However, long-term moisture resistance of cellulose triacetate is insufficient, and therefore, under high temperature and high humidity,
For example, in an environment of 80 ° C. and 90 RH%, the polarizer deteriorates in about 100 hours, which causes a problem in durability of liquid crystal display. In addition, since methylene chloride must be used for the production of cellulose triacetate, there has been concern about its effect on the environment. In order to solve these problems, JP-A-4-339821 and JP-A-5-212
In 828, JP-A-10-130402, JP-A-10-101907, retardation is unlikely to occur in place of cellulose triacetate,
Moreover, it has been shown to use a water-resistant thermoplastic norbornene-based resin.

[0004]

However, when the thermoplastic norbornene resin is used as the protective layer of the polarizer, not only the retardation Rd in the plane direction but also the retardation Rth in the thickness direction becomes extremely small. for,
There was a deviation of polarization from the polarizer, and the optical design had to be redone. In addition, since the strong adhesiveness with PVA cannot be obtained, there is a drawback that the deterioration of the polarizer is accelerated. In addition, since the water vapor transmission rate is low, evaporation of water from the water-containing polarizer may cause evaporation of water at the interface between the polarizer and the protective layer, which may cause a so-called blistering phenomenon, which is a problem for optical applications. It was a lot of things.

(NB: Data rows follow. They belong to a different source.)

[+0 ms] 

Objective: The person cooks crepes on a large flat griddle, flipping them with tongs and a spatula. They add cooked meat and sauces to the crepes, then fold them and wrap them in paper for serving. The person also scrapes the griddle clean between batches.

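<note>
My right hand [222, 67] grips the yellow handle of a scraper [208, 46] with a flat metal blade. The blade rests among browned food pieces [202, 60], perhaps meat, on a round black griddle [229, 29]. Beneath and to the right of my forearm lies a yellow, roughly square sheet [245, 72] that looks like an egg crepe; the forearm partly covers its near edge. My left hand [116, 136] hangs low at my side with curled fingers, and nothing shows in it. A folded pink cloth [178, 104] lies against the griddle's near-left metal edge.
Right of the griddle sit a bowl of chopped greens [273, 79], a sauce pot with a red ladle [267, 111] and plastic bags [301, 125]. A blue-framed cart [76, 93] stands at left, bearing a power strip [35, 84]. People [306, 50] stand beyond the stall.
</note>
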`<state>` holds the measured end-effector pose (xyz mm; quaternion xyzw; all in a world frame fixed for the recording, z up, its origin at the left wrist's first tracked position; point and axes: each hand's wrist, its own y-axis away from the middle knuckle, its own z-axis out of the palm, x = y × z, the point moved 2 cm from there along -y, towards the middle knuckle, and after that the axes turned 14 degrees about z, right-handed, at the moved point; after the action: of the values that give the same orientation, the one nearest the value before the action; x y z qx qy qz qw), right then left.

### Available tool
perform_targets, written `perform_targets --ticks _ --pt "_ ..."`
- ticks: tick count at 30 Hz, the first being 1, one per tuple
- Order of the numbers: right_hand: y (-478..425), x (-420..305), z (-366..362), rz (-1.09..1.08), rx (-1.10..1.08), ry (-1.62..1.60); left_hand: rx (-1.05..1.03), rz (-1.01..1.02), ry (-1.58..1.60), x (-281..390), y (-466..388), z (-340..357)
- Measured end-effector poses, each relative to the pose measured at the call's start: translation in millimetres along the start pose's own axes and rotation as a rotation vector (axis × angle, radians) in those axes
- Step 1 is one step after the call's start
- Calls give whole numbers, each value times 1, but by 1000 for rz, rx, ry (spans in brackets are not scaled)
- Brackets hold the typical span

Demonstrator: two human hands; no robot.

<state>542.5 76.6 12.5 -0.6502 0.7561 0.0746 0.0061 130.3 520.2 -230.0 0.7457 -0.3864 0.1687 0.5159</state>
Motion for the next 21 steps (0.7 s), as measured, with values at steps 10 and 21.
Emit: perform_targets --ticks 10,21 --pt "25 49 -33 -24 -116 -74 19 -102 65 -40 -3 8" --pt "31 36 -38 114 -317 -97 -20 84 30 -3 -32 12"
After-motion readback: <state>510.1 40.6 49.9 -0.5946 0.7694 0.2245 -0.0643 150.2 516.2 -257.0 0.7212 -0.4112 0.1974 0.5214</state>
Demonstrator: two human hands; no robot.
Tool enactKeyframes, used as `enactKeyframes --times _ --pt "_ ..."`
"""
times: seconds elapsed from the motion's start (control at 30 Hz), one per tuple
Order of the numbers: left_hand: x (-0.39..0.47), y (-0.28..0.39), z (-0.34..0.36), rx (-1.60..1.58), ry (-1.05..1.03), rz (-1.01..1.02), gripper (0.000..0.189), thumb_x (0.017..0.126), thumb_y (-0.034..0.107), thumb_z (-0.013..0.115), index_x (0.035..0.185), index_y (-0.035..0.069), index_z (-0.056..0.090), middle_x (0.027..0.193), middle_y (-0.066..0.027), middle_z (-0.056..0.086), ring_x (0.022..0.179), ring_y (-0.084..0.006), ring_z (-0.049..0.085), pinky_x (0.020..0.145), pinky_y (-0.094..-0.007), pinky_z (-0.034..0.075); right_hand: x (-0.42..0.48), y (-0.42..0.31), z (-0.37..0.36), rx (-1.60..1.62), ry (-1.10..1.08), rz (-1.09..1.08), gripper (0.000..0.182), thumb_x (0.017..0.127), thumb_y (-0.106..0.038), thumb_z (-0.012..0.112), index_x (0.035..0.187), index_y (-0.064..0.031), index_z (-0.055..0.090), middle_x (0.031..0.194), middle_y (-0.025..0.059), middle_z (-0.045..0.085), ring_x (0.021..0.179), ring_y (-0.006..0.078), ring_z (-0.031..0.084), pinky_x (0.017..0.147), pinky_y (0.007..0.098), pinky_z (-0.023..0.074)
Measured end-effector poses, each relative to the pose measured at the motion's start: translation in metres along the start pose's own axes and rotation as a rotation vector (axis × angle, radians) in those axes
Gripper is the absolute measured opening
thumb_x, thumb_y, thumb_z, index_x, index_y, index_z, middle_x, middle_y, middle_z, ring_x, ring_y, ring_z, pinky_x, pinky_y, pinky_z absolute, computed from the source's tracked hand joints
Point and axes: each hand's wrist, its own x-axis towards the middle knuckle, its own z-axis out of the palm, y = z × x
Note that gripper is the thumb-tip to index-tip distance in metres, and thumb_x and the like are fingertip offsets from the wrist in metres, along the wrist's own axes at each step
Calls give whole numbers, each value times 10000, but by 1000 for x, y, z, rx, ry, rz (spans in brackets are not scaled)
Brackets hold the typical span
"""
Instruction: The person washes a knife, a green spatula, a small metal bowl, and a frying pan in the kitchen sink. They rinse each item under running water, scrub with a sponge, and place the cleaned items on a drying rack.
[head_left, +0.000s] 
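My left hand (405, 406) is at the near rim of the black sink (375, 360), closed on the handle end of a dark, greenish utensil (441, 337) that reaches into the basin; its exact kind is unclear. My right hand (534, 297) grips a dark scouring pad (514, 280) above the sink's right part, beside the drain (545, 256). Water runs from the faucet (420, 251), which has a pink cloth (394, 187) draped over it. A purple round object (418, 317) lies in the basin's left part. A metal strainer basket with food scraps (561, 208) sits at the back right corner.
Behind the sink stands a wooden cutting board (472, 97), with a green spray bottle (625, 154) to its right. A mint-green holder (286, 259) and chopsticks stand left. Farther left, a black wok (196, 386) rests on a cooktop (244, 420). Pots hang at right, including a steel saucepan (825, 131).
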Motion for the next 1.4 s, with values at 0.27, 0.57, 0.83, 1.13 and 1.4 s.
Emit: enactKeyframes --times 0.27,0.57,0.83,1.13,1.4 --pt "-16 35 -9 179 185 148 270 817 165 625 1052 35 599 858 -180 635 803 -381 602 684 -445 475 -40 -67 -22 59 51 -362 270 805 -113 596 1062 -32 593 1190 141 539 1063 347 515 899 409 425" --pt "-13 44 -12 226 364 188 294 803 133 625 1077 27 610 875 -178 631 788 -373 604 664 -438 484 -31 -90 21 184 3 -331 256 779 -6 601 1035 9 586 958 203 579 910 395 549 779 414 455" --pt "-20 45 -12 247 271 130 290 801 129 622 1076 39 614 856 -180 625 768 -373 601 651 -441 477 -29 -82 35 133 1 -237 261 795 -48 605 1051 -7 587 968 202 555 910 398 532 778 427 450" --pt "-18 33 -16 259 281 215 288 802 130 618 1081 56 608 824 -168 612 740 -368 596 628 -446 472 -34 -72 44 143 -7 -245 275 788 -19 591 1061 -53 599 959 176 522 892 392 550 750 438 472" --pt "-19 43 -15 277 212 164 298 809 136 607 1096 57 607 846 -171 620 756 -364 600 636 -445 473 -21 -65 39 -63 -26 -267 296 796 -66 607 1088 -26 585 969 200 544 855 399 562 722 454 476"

Therefore, the present invention has an object to provide an optical film in which the above-mentioned drawbacks are improved. That is, it is an object of the present invention to provide an optical film which has no in-plane molecular orientation and is excellent in liquid crystal display and has moisture resistance.

[0006]

The objects of the present invention are achieved by the following items (1) to (8). (1) An optical film in which a thermoplastic polymer film B layer having an average refractive index Nb different from the average refractive index Na of the thermoplastic polymer film A layer is laminated on at least one surface of the thermoplastic polymer film A layer. And the retardation Rd in the plane direction of the optical film is 0.1 nm or more 1
Retardation R of 0 nm or less and in the thickness direction
An optical film having a th of 20 nm or more and 60 nm or less. (2) Absolute value of average refractive index difference between A layer and B layer | Na-N
b | is 0.03 or more, The optical film as described in (1). (3) The optical film as described in (1) or (2), wherein the average refractive index Nb of the B layer is smaller than the average refractive index Na of the A layer. (4) Water vapor transmission rate of the optical film is 40 g / (m ²
· 24 hrs · d / 50 μm) or less, The optical film as described in any one of (1) to (3). (5) The thermoplastic polymer constituting the layer A is one or more thermoplastic high polymers selected from polyester, cyclic polyolefin, hydrogenated polystyrene, polycarbonate, polyarylate, polysulfone, polyethersulfone, and modified products thereof. It is a molecule | numerator, The optical film in any one of (1)-(4) characterized by the above-mentioned. (6) The thermoplastic polymer that constitutes the layer B is one or more thermoplastic polymers selected from polyvinyl alcohol, hydrophilic acrylic resin, and hydrophilic polyarylate (1) to (5) ) The optical film according to any one of 1. (7) The optical film according to any one of (1) to (6), wherein the optical film is used as a polarizer protective layer. (8) A peelable thermoplastic polymer C layer is provided on at least one surface of the thermoplastic polymer film A layer, and the thermoplastic polymer C layer after peeling the thermoplastic polymer C layer has high thermoplasticity. The method for producing an optical film according to (1) to (7), characterized in that a molecular film B layer is provided.

[0007]

BEST MODE FOR CARRYING OUT THE INVENTION Preferred embodiments of the present invention will be described below.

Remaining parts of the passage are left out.